What you have to do
Report every line from the material that contains the word "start".

Extracted information
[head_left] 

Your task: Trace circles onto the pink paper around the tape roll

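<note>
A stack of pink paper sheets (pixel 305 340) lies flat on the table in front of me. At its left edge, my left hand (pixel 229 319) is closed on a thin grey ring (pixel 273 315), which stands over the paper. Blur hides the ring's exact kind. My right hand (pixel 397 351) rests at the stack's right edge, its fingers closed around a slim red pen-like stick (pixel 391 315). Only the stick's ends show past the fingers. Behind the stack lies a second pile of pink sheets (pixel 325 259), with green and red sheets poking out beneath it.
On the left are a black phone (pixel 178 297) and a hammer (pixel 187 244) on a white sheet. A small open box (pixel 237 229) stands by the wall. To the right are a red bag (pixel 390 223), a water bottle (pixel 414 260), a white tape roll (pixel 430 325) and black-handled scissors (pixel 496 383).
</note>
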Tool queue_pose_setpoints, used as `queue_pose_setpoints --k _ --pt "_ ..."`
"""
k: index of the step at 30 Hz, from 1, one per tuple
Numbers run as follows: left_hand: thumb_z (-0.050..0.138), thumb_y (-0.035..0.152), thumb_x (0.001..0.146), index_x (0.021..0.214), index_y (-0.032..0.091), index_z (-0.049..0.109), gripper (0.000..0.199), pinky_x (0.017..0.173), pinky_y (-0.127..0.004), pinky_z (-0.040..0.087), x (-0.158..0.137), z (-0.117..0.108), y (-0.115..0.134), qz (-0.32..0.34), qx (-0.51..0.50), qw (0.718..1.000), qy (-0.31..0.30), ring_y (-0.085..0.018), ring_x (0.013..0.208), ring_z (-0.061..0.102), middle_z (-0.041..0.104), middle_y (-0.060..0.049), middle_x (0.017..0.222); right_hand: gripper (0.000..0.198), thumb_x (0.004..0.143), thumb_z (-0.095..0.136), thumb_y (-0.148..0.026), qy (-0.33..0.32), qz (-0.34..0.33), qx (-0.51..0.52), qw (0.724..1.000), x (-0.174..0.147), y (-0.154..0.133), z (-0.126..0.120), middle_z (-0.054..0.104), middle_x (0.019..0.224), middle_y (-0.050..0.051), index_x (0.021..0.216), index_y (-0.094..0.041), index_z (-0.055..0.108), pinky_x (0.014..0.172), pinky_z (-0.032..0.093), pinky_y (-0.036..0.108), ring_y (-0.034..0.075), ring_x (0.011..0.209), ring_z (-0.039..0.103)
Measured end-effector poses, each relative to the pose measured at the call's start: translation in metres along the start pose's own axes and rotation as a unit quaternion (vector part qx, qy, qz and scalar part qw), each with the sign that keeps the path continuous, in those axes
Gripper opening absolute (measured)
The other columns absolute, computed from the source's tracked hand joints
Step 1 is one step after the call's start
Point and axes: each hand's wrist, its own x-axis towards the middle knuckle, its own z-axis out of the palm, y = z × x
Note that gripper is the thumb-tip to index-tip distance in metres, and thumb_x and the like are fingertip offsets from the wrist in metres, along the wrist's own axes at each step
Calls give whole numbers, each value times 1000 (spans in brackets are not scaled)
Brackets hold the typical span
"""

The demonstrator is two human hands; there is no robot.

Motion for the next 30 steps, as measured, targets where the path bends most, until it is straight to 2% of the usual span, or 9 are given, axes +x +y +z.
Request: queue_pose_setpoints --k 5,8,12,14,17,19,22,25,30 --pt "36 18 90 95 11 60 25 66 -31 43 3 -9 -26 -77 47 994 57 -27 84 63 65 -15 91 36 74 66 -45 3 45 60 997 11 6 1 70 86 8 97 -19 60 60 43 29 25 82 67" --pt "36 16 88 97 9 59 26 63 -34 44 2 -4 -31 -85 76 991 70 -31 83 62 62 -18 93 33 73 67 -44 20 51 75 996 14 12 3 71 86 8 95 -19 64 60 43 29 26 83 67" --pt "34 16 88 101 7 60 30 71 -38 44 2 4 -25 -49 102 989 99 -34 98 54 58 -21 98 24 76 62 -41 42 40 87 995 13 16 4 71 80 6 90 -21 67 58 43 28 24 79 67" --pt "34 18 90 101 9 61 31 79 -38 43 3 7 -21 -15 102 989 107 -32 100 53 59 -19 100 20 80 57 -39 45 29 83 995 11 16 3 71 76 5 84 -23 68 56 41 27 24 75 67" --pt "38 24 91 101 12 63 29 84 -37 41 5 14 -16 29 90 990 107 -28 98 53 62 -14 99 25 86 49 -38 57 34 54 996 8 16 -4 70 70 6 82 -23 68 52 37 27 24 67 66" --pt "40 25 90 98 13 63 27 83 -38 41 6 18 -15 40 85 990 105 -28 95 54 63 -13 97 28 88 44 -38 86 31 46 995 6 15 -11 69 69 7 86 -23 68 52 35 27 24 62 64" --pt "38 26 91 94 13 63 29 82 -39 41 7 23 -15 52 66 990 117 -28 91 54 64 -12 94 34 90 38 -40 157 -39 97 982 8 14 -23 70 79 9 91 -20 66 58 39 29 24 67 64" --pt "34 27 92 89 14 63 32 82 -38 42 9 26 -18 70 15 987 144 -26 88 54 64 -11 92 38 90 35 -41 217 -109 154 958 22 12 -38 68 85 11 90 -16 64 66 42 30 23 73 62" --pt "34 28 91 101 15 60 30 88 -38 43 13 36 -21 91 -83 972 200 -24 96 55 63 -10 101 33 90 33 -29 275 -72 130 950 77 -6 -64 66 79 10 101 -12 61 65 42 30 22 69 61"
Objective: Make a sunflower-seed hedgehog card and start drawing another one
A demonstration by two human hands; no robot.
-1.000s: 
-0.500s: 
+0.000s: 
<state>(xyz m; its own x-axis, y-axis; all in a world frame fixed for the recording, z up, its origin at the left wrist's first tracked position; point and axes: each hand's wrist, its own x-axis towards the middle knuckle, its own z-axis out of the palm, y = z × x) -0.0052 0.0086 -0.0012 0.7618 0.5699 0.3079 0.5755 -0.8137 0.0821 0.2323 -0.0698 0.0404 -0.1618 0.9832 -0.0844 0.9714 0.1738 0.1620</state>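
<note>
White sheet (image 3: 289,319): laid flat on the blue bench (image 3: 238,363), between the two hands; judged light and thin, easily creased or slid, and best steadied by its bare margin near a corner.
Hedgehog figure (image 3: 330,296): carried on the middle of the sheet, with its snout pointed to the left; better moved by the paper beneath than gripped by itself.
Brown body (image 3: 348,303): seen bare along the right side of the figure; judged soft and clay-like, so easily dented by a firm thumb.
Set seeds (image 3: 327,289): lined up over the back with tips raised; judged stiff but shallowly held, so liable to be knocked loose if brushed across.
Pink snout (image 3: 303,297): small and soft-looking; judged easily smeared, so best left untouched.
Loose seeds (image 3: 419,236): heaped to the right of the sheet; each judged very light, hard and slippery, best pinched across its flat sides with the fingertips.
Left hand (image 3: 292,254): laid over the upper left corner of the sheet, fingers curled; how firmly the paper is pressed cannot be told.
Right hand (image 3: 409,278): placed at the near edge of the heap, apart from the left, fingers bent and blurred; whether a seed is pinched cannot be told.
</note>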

Solution
Measured end-effector poses, each relative to the pose measured at the call's start: translation in metres along the start pose's own axes and rotation as a unit quaternion (vector part qx, qy, qz and scalar part qw), each with the sign that keeps the path continuous, in those axes
Step 1 is one step after the call's start
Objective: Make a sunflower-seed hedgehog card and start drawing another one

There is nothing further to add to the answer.